Trauma Discussion Proves Helpful

More than 60 journalists, educators and therapists met at the Guardian Newspaper's media centre in London on the eve of the Iraq war to hear just how important it now is to attend not only to the physical safety needs of journalists and media workers covering conflict, but also to their emotional well-being.

More than 60 journalists, educators and therapists met at the Guardian Newspaper's media centre in London on the eve of the Iraq war to hear just how important it now is to attend not only to the physical safety needs of journalists and media workers covering conflict, but also to their emotional well-being.

With nearly a dozen journalists dead in the first three weeks of the military campaign, and with many more witnessing serious violence and bloodshed, it was a message whose timing could not have been more relevant.

Jack Laurence, veteran CBS reporter from the Vietnam war and author of a powerful book about war journalism, appealed with passion for provision to be made after this war for journalists to talk to each other.

"In the absence of some kind of group work," said Laurence, "you're going to get what happened to so many of my colleagues from Vietnam: suicides; life long depression; broken marriages; attempted self-destructive behaviour; and in a very high proportion.

"It's all very anecdotal for me but so many of my friends are dead today from having covered too many wars. That is: taking risks again and again and again because whatever you want to call it, their values, their self-worth etc, have been so destroyed by the effects of the trauma they didn't care any more."

Stephen Jukes, chief news editor for Reuters, spoke of how the death of the news agency's most senior war reporter Kurt Schork in Sierra Leone in 2000 had been a turning point in understanding the needs of reporters in war zones.

"Seven or eight years ago," said Jukes, "there was a great reluctance to get into Hostile Environment training. But, after a while, people realised it saves lives. And, I suspect in a few years time, the same will be said of trauma training."

Britain's renowned military commander and later campaigner for humanitarian aid during the Bosnian civil war, Colonel Bob Stewart, spoke of the importance - well understood by the British army - of mutual support.

"Fundamentally," said Stewart, "it seems to me [that] the way people can actually help is by knowing, trusting and caring about one another in small teams. Yet journalism seems to think — because of the nature of journalism — that it can't be done; and I just wonder whether that could be one of the solutions to trying to help people who are subject to stress?"

Director of Dart Centre Europe Mark Brayne told how the BBC was focusing on precisely that kind of mutual support in its new trauma training programme — drawing on the experience of Britain's Royal Marines in seeking to de-stigmatise the experience of emotional distress.

It wasn't, said Brayne, about predicting that journalists would be traumatised.

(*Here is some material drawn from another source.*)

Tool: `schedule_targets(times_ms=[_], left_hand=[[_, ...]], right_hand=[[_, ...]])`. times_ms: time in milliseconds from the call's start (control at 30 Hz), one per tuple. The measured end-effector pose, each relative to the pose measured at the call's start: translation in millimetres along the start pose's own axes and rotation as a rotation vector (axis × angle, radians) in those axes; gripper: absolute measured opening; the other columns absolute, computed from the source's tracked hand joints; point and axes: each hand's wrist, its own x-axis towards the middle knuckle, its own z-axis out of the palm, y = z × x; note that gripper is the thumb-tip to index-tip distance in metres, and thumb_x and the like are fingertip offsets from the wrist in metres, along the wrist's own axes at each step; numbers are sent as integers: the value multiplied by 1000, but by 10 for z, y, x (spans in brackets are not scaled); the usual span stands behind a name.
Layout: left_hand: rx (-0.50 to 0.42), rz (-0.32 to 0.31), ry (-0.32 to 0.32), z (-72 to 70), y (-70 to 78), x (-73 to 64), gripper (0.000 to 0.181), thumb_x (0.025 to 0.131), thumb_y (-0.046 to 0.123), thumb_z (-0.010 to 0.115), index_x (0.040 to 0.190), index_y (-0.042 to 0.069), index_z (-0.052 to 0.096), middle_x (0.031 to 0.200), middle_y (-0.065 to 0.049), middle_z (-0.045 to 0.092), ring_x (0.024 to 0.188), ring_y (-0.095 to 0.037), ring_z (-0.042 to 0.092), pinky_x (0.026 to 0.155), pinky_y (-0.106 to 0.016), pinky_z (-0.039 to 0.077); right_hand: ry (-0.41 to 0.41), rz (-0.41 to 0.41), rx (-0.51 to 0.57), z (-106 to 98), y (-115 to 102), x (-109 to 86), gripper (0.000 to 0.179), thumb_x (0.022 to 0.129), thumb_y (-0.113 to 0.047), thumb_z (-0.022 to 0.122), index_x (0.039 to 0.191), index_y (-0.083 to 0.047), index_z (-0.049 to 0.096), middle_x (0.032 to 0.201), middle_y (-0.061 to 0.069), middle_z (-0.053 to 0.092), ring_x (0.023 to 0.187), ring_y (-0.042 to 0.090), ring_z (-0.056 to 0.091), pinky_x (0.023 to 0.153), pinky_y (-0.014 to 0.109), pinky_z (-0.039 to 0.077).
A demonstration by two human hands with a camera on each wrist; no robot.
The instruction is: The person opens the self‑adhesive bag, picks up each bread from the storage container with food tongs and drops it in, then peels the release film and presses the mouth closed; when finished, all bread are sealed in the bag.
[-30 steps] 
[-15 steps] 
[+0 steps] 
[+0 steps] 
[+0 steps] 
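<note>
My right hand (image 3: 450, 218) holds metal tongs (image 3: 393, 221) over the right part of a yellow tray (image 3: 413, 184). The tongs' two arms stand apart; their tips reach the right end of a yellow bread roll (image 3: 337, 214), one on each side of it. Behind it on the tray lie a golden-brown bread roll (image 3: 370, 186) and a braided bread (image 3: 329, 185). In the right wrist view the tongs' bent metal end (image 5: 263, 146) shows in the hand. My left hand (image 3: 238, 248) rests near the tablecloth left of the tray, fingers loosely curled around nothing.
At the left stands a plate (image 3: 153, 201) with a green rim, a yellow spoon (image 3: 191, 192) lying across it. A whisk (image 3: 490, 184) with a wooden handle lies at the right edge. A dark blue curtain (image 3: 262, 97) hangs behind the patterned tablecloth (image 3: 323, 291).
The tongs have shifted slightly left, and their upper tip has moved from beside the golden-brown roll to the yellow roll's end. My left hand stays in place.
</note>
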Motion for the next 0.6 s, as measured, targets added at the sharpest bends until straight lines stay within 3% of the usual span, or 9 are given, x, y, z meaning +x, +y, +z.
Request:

It was rather a question of saying 'Hey, we work in a profession that deals with trauma, it's core to our job; 75 percent or so of everything we report has got trauma in it somewhere. Either it's the preparation for trauma. It's the experience of trauma. It's the aftermath of trauma. Let's de-stigmatise it. Let's bring it into the mainstream'.

Dart Center Executive Committee Chair Dr Frank Ochberg told the gathering how some 15% of Vietnam war veterans went on to experience Post-Traumatic Stress Disorder, but how that figure could rise to 50% for those who'd experienced front-line combat.

It's a figure with particular relevance for journalists "embedded" as the jargon goes with coalition troops fighting in the Iraq war. Britain's respected psychiatrist and specialist in the psychological impact of the last Gulf War, Prof. Simon Wessely, has drawn attention to how closely these reporters will have identified with their units and how they will need to be especially aware after the war of the impact of losing those relationships and also processing what they have experienced.

Speaking at the Guardian event, CNN's Jim Bolden spoke of how journalists no longer had the luxury of saying 'I'm a business news journalist, or I'm a general news journalist, I only do this'.

"Last year I was sent to cover the Bradford riots," said Bolden. "The team consisted of a business reporter, a business producer, a business cameraman and a business editor. None of us had any hostile environment training, and none of us had ever been in anything like that before. It was an eye-opener to us, and an eye-opener to our desk.

"Those of us who are writing journalists may be using a camera; cameras have become a target. And, we can find ourselves in the field on our own. We won't have three people watching our back — that is something very new for us as well."

Since that Guardian discussion, the death and turmoil in the reality of the Iraq war has further emphasised just how important it is for news organisations to have emotional as well as physical safety support in place for their teams.